### EXERCISE BRIEF
Give, as a bare number, the count of lines below that contain "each".
(MATERIALS PROVIDED Opens)
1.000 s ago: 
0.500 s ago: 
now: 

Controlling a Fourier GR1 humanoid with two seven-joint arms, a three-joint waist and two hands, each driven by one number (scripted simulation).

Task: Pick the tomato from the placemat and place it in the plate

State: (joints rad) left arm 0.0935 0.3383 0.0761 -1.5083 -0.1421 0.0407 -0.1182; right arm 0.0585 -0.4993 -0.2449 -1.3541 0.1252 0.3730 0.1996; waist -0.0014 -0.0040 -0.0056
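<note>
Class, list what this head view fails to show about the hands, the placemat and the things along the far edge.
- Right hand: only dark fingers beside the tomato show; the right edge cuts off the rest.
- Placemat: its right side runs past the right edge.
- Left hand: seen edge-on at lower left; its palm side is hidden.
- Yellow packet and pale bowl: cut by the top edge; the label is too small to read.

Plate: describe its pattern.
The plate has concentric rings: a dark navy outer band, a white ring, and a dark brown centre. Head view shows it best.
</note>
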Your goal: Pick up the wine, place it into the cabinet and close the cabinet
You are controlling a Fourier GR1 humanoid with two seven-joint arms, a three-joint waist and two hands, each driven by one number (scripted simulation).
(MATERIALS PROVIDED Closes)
### TASK OUTPUT
2